10 of the Greatest Warrior Cultures of History

10 of the Greatest Warrior Cultures of History

By Peter Baxter
10 of the Greatest Warrior Cultures of History

Bearing in mind the vast scope of human warfare, choosing just ten of the greatest warrior cultures out of all of those that have punctuated history is certainly no easy task. The rise of a military culture depends on many things. Mostly it is a congruence of national mood, opportunity and leadership. The French would probably not rank among the greatest warrior nations in the world, certainly not in a modern context, but a combination of the French Revolution, a resurgence of national pride and the emergence of a great leader in the form of Napoleon Bonaparte set in motion one of the great military adventures of the age.

Another example, of course, is Alexander the Great, who combined great leadership with an extraordinary genius in military maneuver and tactics. Nothing like it has been recorded among the Macedonians before or since, so, in his case, as with Napoleon, the alchemy of great military achievement was momentary. A great military ‘society’, on the other hand, independent of individual ambition or leadership, is a different concept, and is much more difficult to explain. A combination of long-held tradition with a sense of national superiority, and an aggressive, inbuilt character must all in some way contribute.

The ten warrior cultures that we have chosen for this list fall into the category of societies rather than national responses to a situation, or the inspiration of an individual leader, although in each case, great leaders have all played a part.

The Mamluk, a caste of warrior slaves of the Ottoman Empire. Bahath

The Mamluks, a Slave Warrior Elite

The Mamluks as a warrior elite came to the attention of the western world when Napoleon encountered them during his ill-fated campaign to Egypt in 1798. They Egyptian Mamluk caste owed its origins to an Ottoman need for a professional, non-aligned military formation to hold firm Egyptian loyalty once it had been absorbed into the Ottoman Empire.

The word Mamluk simply derives from the Arabic word for ‘property’ or ‘ownership’, taken from the root term ‘Malaka’, meaning ‘to possess’. All of this implies quite simply that Mamluk warriors were slave soldiers, owned by a master. They were captured mainly from the Turkic or Caucasian regions, and removed from their own ethnic backgrounds in order that they could serve in an environment uncomplicated by clan or family loyalties, and thus remain wholly obedient to their masters.

However, drawn from such diverse backgrounds, and thrown together as an armed force, it was somewhat inevitable that Mamluk would begin to develop a kinship and loyalty towards one another, and the group. In time, this internal cohesion developed into an elite mentality, sowing aspirations that rose beyond the status of mere slaves. The Mamluk enter the historical record on or about 977 CE, and the final Mamluk dynasty was that in Iraq which disappeared as late as 1831. The most famous dynasty, however, was probably the Mamluk Sultanate of Egypt, which was founded in 1250, and was overturned by Ottoman intervention in 1517.

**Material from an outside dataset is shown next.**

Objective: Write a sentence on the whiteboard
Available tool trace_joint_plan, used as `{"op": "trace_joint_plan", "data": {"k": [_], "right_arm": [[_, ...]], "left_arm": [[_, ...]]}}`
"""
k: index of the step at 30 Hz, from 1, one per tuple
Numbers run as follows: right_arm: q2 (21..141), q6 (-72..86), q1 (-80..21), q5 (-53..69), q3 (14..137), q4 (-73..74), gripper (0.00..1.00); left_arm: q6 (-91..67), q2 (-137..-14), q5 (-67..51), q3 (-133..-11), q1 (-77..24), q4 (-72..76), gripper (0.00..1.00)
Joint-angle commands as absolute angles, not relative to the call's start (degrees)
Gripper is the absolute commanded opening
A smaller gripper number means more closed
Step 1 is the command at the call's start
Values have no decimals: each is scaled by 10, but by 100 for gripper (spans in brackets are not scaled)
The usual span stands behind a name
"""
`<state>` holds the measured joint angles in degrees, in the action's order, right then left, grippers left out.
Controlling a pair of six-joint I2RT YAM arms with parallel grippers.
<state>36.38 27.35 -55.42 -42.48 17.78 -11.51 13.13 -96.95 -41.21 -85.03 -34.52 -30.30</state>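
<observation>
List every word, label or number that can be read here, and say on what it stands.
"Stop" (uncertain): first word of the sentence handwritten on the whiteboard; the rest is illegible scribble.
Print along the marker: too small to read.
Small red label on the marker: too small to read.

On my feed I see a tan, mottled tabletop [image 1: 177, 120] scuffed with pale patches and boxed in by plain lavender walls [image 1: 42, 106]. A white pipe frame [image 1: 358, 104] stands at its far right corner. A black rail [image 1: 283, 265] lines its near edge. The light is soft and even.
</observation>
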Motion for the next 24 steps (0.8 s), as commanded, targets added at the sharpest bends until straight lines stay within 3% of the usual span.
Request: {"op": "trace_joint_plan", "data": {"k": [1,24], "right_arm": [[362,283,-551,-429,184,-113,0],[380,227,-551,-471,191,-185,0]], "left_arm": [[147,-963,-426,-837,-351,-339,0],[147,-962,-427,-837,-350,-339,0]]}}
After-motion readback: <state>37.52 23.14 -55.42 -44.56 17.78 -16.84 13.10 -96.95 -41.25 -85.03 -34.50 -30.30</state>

So much for the Mamluk, but what exactly qualifies them as a great military society? Historians generally explain this as a sense of common, martial identity forged from the isolation of their captive background. In other words, having been once founded as a subjugated military caste, it would be inevitable that a military identity would predominate as the caste began to acquire independent military power, and thereafter political ambition.

Again, the story of the Egyptian Mukluk Sultanate is perhaps the most quintessential. Mamluk soldiers were introduced to Egypt as a force loyal to the Ottoman Empire, but under their own authority they imposed an independent sultanate within Egypt. They were not Egyptian, and they identified only as a ruling aristocracy, at which point their slave origins transmogrified from a badge of dishonor to one of exclusivity and distinction.

When Napoleon arrived in Egypt in the spring of 1798, Egypt was still informally governed by Mamluk Beys, and while the French were awestruck by lavish displays of military prowess, by the late 18th century, Mamluk military tactics were in fact long outdated, and the defenders of Egypt were therefore fairly easily defeated. Their traditional strength lay in light cavalry, and the sort of horsemanship common to the Caucasian races, but in the face of modern infantry tactics, they proved ultimately to be powerless. By the end, Mamluk military proficiency had become one of form over substance.